I’m all for new things and improving the old ones but i don’t like it when people think that everything should taste like vanilla. I mean seriously Jeff, you can see the problem that i, and apparently many other people too have with this approach?


some time ago, the co-chairman of the css working group wrote a paper on css variables

i do think that css should not use variables and other programming language feature, it’s a presentation language that “everyone” can use without knowing what a variable is…


Jeff, you are a programmer, aren’t you? So I fail to see your problem.
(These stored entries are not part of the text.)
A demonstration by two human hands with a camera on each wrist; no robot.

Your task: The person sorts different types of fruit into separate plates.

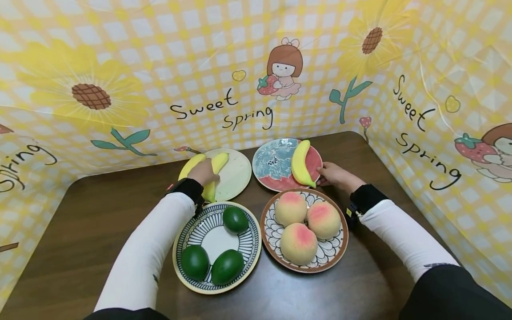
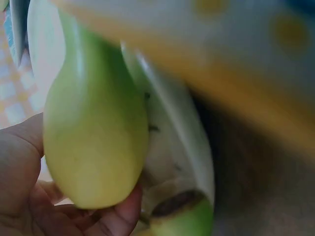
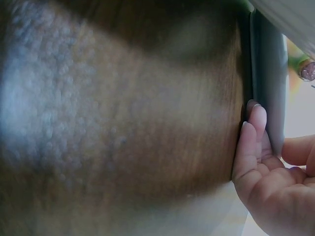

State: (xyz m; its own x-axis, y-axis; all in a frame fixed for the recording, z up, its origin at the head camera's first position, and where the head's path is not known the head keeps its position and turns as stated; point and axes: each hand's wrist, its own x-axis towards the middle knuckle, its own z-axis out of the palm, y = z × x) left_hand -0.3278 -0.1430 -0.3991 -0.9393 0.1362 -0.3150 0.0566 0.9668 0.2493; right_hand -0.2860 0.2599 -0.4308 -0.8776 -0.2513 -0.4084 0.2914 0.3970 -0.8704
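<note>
My left hand (image 1: 204,172) grips a yellow banana (image 1: 219,162) at the pale plate (image 1: 237,175); the fingers hide its middle. A second banana (image 1: 191,163) lies to its left, partly covered by the hand. In the left wrist view the held banana (image 2: 96,142) looks greenish, with another banana's dark tip (image 2: 182,216) below it. My right hand (image 1: 334,174) pinches the right rim of a red and blue flowered plate (image 1: 266,182), thumb above and fingers beneath. One banana (image 1: 301,164) lies on that plate, close to the thumb.
Nearer stands a striped blue-and-white plate (image 1: 218,242) with three green avocado-like fruits (image 1: 227,266). Beside it a brown-rimmed plate (image 1: 276,255) carries three peaches (image 1: 299,243). All are on a dark wooden table (image 1: 100,231), with a yellow checked cloth (image 1: 160,58) hanging behind and at the sides.
</note>
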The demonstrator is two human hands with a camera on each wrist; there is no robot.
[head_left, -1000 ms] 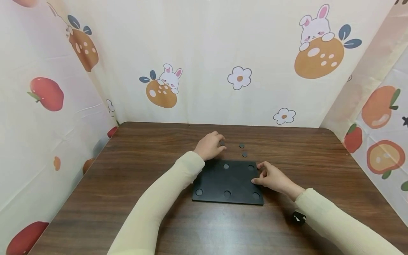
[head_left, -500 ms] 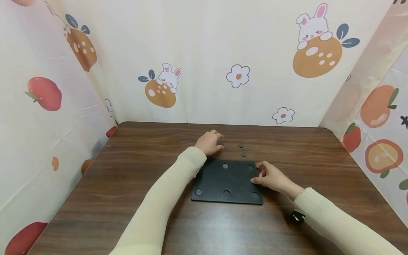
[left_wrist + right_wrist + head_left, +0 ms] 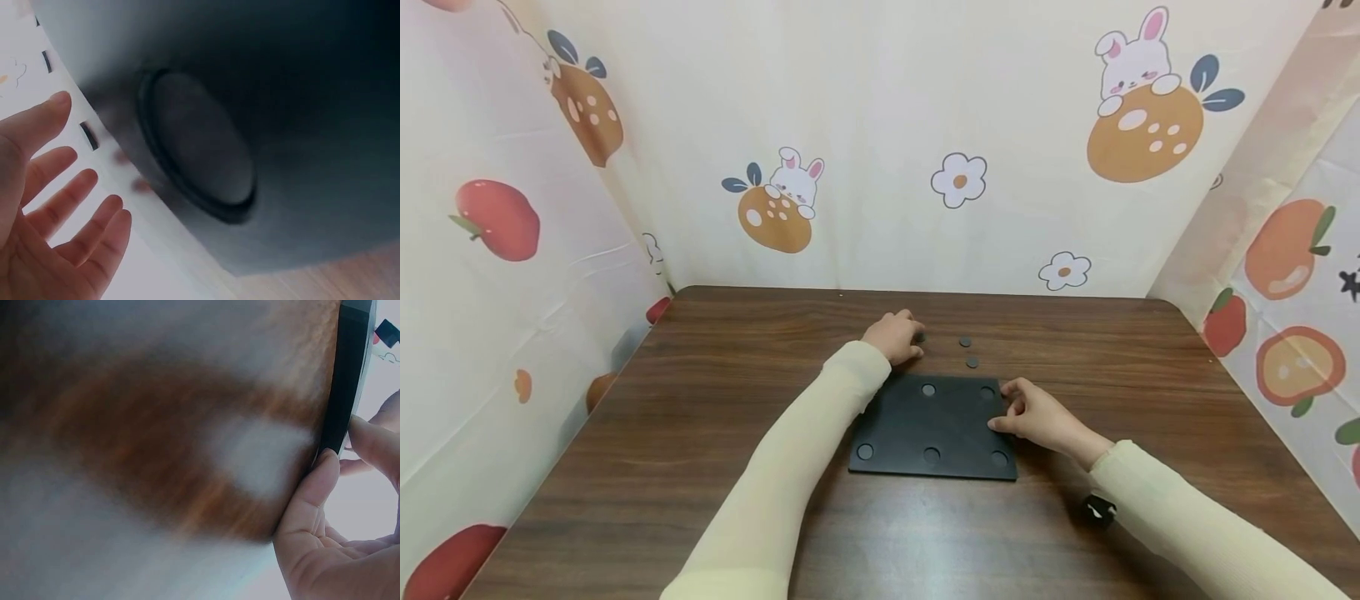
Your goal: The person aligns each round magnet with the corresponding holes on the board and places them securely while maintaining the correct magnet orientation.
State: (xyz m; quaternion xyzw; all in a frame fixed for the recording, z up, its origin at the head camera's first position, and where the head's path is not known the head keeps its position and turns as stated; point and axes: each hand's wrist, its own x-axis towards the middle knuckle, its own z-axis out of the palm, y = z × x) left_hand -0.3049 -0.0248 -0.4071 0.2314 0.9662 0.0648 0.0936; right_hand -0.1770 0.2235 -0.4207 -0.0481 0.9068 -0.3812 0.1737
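- The left hand (image 3: 895, 337) rests on the tabletop (image 3: 715, 400) beyond the far edge of the black board (image 3: 934, 425), fingers loosely spread on a small black disc (image 3: 921, 337) — gripping nothing.
- The right hand (image 3: 1033, 414) pinches the board's right edge.
- Two more discs (image 3: 965, 341) lie just right of the left hand.

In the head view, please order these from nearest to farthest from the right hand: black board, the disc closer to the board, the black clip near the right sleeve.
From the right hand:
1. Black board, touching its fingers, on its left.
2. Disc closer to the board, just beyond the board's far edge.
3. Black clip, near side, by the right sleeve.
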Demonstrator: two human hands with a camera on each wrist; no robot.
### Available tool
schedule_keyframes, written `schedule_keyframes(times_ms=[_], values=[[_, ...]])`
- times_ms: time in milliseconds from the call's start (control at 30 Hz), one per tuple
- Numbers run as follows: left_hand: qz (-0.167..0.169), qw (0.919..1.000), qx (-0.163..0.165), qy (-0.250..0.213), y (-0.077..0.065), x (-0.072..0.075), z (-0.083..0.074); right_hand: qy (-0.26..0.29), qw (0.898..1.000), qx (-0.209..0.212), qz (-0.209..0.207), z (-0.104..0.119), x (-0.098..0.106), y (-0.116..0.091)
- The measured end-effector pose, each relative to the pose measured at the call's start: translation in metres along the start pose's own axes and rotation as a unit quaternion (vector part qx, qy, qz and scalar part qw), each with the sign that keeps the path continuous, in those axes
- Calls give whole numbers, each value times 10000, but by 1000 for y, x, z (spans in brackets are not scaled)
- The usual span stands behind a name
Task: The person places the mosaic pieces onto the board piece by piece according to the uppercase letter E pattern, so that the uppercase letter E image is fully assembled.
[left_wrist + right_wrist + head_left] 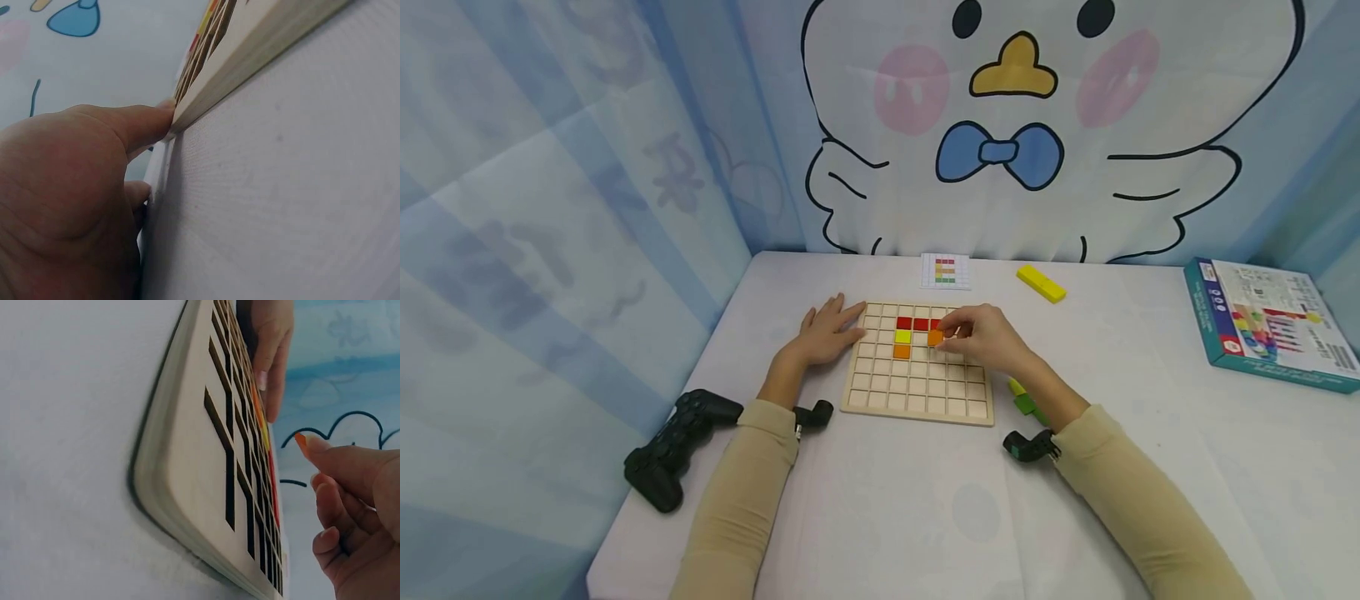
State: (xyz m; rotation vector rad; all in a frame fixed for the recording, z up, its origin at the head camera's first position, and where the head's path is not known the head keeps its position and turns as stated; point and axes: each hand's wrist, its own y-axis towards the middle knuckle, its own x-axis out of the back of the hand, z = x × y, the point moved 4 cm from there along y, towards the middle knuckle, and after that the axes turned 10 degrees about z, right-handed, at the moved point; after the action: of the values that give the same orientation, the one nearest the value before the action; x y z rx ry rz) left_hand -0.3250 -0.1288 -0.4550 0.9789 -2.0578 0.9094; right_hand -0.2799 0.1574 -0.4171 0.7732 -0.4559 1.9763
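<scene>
A wooden grid board [917, 386] lies on the table. Red blocks [921, 324] form a short row near its far side, with a yellow block [902, 337] and an orange block [901, 352] below the row's left end. My right hand [988, 335] pinches another orange block [301, 442] between thumb and fingertips, over the board beneath the row's right end. My left hand [827, 335] lies at the board's left edge, fingers extended; in the left wrist view its thumb [147, 124] touches the board's corner.
A small pattern card [945, 272] and a yellow bar [1041, 284] lie behind the board. Green pieces [1024, 404] sit under the right forearm. A black game controller [681, 446] is at left, a teal box [1273, 325] at far right.
</scene>
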Motion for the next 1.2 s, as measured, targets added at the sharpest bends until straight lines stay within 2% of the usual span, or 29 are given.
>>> schedule_keyframes(times_ms=[267,600,1000,1200], values=[[19,10000,-13,-22,0,0,0,-97,9991,203,360,5,-11,13],[30,10000,-11,-27,0,0,0,-215,9963,66,833,2,-21,21],[51,10000,-30,-58,0,0,2,-292,9945,-49,1002,5,-25,24],[43,9999,-50,-96,0,0,3,-370,9958,-35,835,9,-17,18]])
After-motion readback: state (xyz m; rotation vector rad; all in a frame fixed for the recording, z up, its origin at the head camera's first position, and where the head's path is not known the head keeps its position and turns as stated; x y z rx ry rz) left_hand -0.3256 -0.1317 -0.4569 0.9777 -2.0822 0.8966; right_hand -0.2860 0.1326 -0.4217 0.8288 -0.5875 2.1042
Okay, I agree with you, that there are some alignment issues in CSS, sometimes things are extremely easy to do with tables and extremely hard to do with CSS, but that is a different issue.

Regarding your request with turning CSS into a programming language, why don’t you make CSS templates, run them through your own written pre-processor and dynamically serve the result? Nothing is easier than doing a bit of search and replace using PHP (or any other language with regex) to transform your CSS templates into real CSS.

People building huge webpages are used to the fact, that pretty much no HTML is static, but everything is dynamically created by PHP, Perl, Ruby, Pyhton, Java or some other kind of comparable language. I bet Stackoverflow works like this. At the same time you request that CSS must be all static and “interpreted” by the browser. The same way I can request that all HTML must be static and there is a HTML Meta language that makes all HTML processing in the browser.

At the time being, you have two options: Either you do things in the browser using JavaScript (JS can transform/alter HTML, just like it can transform/alter CSS on the fly, no big deal) or you do it on the server. The later case has the advantage that your page also displays right if the browser has no JS support or JS is turned off. As you decided to do HTML generation on the server, why do you want CSS generation to happen on the client? Why doesn’t your PHP code also dynamically create the CSS for you?

If you don’t want to use PHP, use any other pre-processor. There exists tons of free pre-processor, written in C (very fast!) that you can use as a replacement to the GCC C-Pre-Processor (which doesn’t work right if you are not feeding in C/C++ source files).

-moz-border-radius: @radius;
-webkit-border-radius: @radius;
border-radius: @radius

#define BLUE #3bbfce
#define MARGIN 16px

#header {

#footer {

.content_navigation {
border-color = COLOR;

.border {
padding = MARGIN;
margin = MARGIN;
border-color = COLOR;

A C-like pre-processor cannot perform calculations, but other pre-processors can.

And have you ever considered to create your OWN layouting language? Instead of using HTML/CSS, have you considered using a language that perfectly fits your personal needs and then have a big PHP library that transforms your own language into HTML/CSS whenever needed? To not kill your servers, you could cache the result and only re-translate a template if it has changed. Your meta language Markup is also translated to HTML on Stackoverflow, why not doing the same for the whole rest of the page as well? It is not a performance issue and using a high level language, it’s not such a big coding issue either.